TO DO: Please transcribe exactly, and only, the lines of the data below between the line holding "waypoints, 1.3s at" and the line holding "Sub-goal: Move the", inclusive.

### INFORMATION

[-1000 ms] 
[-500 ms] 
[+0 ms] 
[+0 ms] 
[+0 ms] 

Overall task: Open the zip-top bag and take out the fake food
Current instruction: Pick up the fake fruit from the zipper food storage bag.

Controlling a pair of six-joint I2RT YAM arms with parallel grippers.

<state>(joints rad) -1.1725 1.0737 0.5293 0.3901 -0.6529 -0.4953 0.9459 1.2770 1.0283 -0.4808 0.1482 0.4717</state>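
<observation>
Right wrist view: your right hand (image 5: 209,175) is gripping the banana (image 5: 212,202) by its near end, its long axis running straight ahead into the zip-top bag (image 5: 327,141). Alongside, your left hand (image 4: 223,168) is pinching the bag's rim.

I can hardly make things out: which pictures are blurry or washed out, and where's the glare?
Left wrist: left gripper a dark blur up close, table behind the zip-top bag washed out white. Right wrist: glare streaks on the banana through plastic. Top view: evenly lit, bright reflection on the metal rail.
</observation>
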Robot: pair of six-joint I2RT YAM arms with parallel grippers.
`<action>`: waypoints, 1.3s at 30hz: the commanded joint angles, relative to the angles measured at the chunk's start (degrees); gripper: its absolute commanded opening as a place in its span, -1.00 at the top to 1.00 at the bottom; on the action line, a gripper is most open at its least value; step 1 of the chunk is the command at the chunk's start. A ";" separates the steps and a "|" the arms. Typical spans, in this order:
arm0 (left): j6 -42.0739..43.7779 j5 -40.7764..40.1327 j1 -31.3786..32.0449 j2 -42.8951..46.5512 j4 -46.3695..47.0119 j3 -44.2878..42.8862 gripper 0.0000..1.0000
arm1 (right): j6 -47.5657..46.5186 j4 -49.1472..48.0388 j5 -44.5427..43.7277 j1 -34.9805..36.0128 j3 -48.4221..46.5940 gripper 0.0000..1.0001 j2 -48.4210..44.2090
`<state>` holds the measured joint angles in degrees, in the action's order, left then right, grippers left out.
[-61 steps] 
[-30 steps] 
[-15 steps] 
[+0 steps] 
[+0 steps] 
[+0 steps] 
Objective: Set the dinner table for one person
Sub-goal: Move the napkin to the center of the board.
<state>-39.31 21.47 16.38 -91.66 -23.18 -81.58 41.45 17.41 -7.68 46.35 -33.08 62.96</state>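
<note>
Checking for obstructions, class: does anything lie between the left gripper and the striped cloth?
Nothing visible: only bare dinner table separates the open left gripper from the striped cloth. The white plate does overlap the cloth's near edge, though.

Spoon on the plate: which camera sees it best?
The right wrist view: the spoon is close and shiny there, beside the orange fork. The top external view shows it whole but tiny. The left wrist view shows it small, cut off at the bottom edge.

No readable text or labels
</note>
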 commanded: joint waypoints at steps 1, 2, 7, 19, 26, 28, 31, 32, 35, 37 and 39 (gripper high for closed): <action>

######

SOLUTION FOR THIS EXERCISE:
`<action>`: waypoints, 1.3s at 30hz: the commanded joint angles, relative to the angles measured at the chunk's start (degrees); gripper: its absolute commanded opening as a place in its span, -1.00 at the top to 1.00 at the bottom; on the action line, a gripper is most open at its least value; step 1 of the chunk is the command at the chunk's start. A ";" separates the steps and a "|" the arms. Typical spans, in this order:
arm0 (left): j6 -42.0739..43.7779 j5 -40.7764..40.1327 j1 -31.3786..32.0449 j2 -42.8951..46.5512 j4 -46.3695..47.0119 j3 -44.2878..42.8862 gripper 0.0000..1.0000
arm1 (right): j6 -47.5657..46.5186 j4 -49.1472..48.0388 j5 -44.5427..43.7277 j1 -34.9805..36.0128 j3 -48.4221..46.5940 gripper 0.0000..1.0001 j2 -48.4210..44.2090
`<state>` holds the measured joint angles in degrees, in the action's order, left then right, grippers left out.
[-61 steps] 
[-30 steps] 
[-15 steps] 
[+0 steps] 
[+0 steps] 
[+0 steps] 
Objective: Set the dinner table for one person
Sub-goal: Move the napkin to the center of the board.

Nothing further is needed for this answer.